—En el principio era el Caos. Antes que la luz y la oscuridad, antes aun que el Tiempo, estuvo el Caos. Y el Caos vomitó al Demiurgo, que dio ser a los dioses y las diosas, y forma al vasto mundo —peroraba el sacerdote mientras los jóvenes neófitos, sentados en el suelo, le escuchaban ensimismados. Todos menos uno, un chiquillo menudo y de ojos claros, que dibujaba distraídamente dragones y gigantescas serpientes roscadas sobre una tablilla encerada. Dejó el punzón de madera a un lado, alzó la cabeza, y preguntó—: ¿Y cómo les dio ser, cómo los creo?
Los demás chavales giraron el rostro, y el sacerdote arqueó una ceja, entre sorprendido y molesto; no le gustaba ser interrumpido.—Ese es uno de los misterios del Templo —contestó—, sólo al alcance de los iniciados. Vosotros no lo comprenderíais.
El muchacho menudo no se dio por vencido, e insistió:
—¿Los pintó? ¿Los dibujó?
El sacerdote le lanzó una mirada severa; aunque era una pregunta ingenua, en cierto modo rayaba lo blasfemo.
—No insistas, chiquillo arrogante. Pasarán años antes de que alcancéis a comprender los grandes misterios, si es que alguna vez llegáis a ello. —El muchacho se mordió la lengua y dejó morir la pregunta que ya estaba gestando su mente inquieta; no quería ganarse una reprimenda. El sacerdote, por su parte, prosiguió con la lección, narrando cómo los dioses, tras ser creados por el Demiurgo, dieron vida a su vez al ser humano.
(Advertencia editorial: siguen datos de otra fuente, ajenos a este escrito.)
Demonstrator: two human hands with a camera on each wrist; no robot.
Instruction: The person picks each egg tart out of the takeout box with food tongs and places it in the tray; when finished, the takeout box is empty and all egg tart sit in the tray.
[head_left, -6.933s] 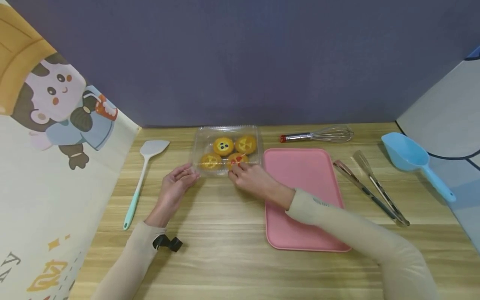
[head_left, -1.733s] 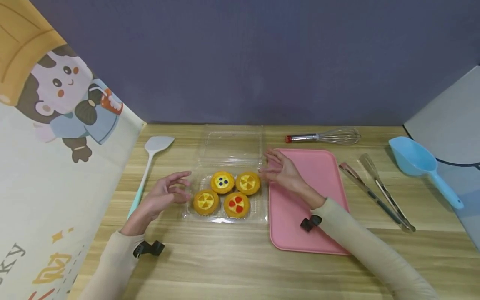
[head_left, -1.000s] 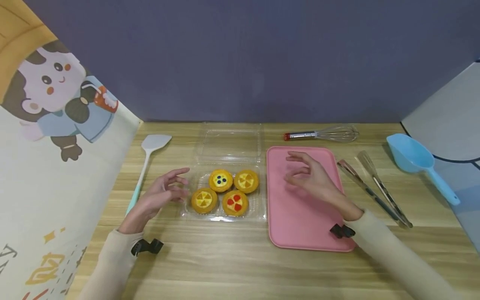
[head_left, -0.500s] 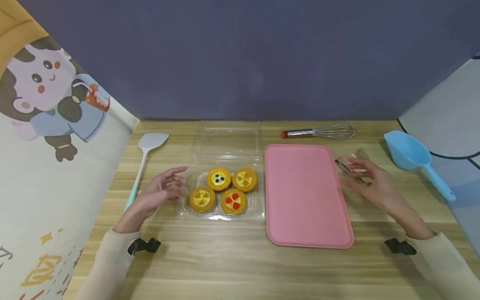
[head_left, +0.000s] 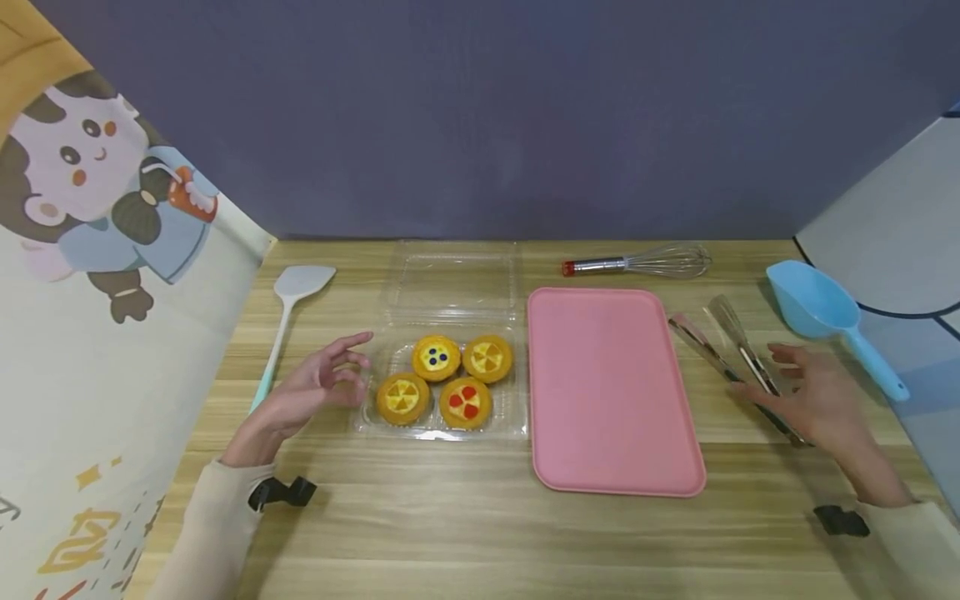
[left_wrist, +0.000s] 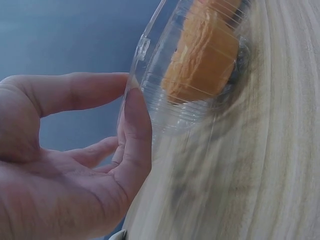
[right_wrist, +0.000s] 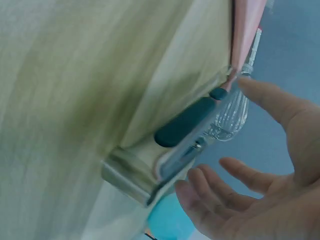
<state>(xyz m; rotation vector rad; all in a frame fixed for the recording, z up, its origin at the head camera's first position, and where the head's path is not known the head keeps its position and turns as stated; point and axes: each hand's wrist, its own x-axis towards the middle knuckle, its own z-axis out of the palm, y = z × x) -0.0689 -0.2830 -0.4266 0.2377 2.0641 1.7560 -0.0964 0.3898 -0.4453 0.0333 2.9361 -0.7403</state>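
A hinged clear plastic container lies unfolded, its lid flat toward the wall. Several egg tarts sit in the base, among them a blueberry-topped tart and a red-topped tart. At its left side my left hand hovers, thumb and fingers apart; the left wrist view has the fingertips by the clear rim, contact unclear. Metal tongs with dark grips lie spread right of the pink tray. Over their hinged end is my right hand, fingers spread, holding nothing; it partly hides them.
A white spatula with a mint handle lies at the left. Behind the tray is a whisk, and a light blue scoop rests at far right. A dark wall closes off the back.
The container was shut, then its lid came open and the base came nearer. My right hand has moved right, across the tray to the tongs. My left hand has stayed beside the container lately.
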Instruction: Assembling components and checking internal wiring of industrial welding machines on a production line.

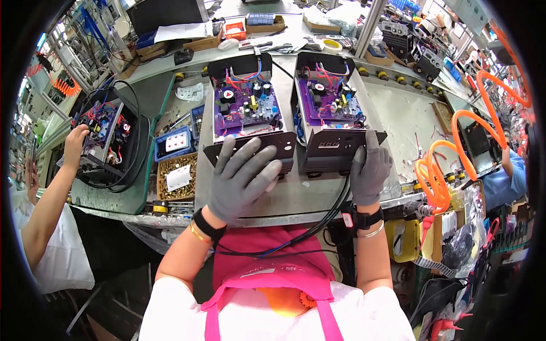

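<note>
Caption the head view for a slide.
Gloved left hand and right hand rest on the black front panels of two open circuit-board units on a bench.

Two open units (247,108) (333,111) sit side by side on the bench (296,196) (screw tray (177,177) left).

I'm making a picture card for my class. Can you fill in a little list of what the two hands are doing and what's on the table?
left hand: grey glove, spread flat on the black front panel of the left open unit
right hand: grey glove, gripping the right unit's black front
inside units: purple circuit boards, coloured wires
cables: black, hanging off the table edge
nearby: box of brass screws; another person's hand on a third unit
</note>
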Demonstrator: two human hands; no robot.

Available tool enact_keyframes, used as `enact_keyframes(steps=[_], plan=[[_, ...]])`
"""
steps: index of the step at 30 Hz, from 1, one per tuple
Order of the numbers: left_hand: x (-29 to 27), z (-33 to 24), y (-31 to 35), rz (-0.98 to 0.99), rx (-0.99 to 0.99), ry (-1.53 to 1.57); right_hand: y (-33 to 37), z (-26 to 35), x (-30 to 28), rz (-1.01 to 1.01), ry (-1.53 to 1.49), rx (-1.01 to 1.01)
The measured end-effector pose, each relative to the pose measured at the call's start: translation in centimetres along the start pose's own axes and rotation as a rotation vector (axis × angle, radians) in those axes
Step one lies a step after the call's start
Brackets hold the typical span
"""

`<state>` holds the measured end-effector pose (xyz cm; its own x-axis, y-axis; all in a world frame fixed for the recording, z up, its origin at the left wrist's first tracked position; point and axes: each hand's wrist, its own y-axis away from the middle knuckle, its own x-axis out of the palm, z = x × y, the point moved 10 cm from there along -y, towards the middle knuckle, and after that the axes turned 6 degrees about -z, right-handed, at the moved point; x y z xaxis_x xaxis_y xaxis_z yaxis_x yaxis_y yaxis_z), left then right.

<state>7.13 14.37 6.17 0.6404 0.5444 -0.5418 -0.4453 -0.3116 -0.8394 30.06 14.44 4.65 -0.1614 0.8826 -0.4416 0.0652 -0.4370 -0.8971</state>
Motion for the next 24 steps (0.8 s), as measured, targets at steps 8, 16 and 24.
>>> enact_keyframes(steps=[8,16,24], plan=[[3.0,-1.5,-2.3,0.143,0.301,0.051,-0.3,-0.2,0.5,0.011,-0.208,0.297],[1.2,-2.2,-3.8,0.001,0.365,0.005,-0.8,2.5,1.3,0.072,0.043,0.063],[2.3,-2.3,-3.6,-0.120,0.298,-0.068,0.4,-1.0,-10.4,0.033,-0.455,0.358]])
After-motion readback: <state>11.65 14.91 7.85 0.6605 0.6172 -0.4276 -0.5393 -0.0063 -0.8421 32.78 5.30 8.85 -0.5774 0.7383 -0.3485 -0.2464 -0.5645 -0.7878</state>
El chiquillo lamentó profundamente no haber recibido una respuesta satisfactoria de su maestro, y comprendió que tendría que esforzarse en seguir aprendiendo para llegar a ser iniciado también él, algún día, en los misterios del Templo.
Sólo entonces conocería el medio de otorgar vida a los dragones de sus dibujos.